I am really confused about the architecture of VLIW. I already read AMD APP Programming Guide. I am understand in the part of GCN architecture (Southern Island Device).
In GCN, work item map into processing element (16 PE in each SIMD and there are four SIMD in one compute unit) and wavefront are different in each SIMD array.
It is easy to understand that to make 64-element vector called a wavefront, it will need 4 cycles (since a quarter of different four wavefront (16 work item) is filled in each SIMD array for each cycle)
But it is difficult for me to understand the architecture of VLIW.
From AMD APP Programming Guide on Chapter 7 Performance and Optimization for Evergreen and Northern Island Device:
The GPU consists of multiple compute units. Each compute unit contains 32 kB local (on-chip) memory, L1 cache, registers, and 16 processing element (PE).

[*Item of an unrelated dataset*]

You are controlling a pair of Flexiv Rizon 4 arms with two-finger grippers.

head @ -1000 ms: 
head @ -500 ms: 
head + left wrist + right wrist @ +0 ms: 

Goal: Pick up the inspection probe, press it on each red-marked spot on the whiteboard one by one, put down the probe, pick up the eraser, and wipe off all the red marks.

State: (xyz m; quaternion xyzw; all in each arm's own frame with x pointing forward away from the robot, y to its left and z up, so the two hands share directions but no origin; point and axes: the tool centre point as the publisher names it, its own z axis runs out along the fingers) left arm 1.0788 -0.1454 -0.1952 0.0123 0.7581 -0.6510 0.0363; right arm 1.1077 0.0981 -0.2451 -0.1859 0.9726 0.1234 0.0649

Each processing element contains a five-way (or four-way, depending on the GPU type) VLIW processor.
Individual work-items execute on a single processing element; one or more work-groups execute on a single compute unit.
On a GPU, hardware schedules the work-items.
On the ATI Radeon™ HD 5000 series of GPUs, hardware schedules groups of work-items, called wavefronts, onto stream cores; thus, work-items within a wavefront execute in lock-step;
the same instruction is executed on different data.
What is processing element in VLIW?? Is it 16 PE inside SIMD or 64 ALUs (16 x 4 ALUs / VLIW instructions) ??
If processing element are 64 ALUs then work item can mapped to 64 processing elements, then why it need four cycles to make wavefront (64 ALU -> 64 work item----->it is already full wavefront size) ??
It is difficult to understand because the documentation use many terms like ALU, processing element, and stream core.